(Saved entries)
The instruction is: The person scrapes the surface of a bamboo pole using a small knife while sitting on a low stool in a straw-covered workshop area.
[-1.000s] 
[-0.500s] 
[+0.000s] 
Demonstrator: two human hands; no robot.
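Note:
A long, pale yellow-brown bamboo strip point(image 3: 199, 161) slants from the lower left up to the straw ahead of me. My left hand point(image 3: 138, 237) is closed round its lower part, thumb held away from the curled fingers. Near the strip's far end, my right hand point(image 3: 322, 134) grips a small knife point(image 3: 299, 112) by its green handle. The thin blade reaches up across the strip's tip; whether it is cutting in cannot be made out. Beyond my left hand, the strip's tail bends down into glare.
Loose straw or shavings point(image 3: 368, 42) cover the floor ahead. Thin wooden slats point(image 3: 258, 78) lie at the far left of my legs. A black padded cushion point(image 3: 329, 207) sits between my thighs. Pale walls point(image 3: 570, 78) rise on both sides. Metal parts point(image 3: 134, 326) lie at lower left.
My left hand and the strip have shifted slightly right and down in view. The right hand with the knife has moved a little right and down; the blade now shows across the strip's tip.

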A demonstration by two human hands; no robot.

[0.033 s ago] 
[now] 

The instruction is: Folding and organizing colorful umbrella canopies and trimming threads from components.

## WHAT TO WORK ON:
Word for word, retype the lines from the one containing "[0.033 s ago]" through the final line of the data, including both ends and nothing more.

## YOUR SOLUTION:
[0.033 s ago] 
[now] 

The instruction is: Folding and organizing colorful umbrella canopies and trimming threads from components.

Nothing remains to be done in this exercise.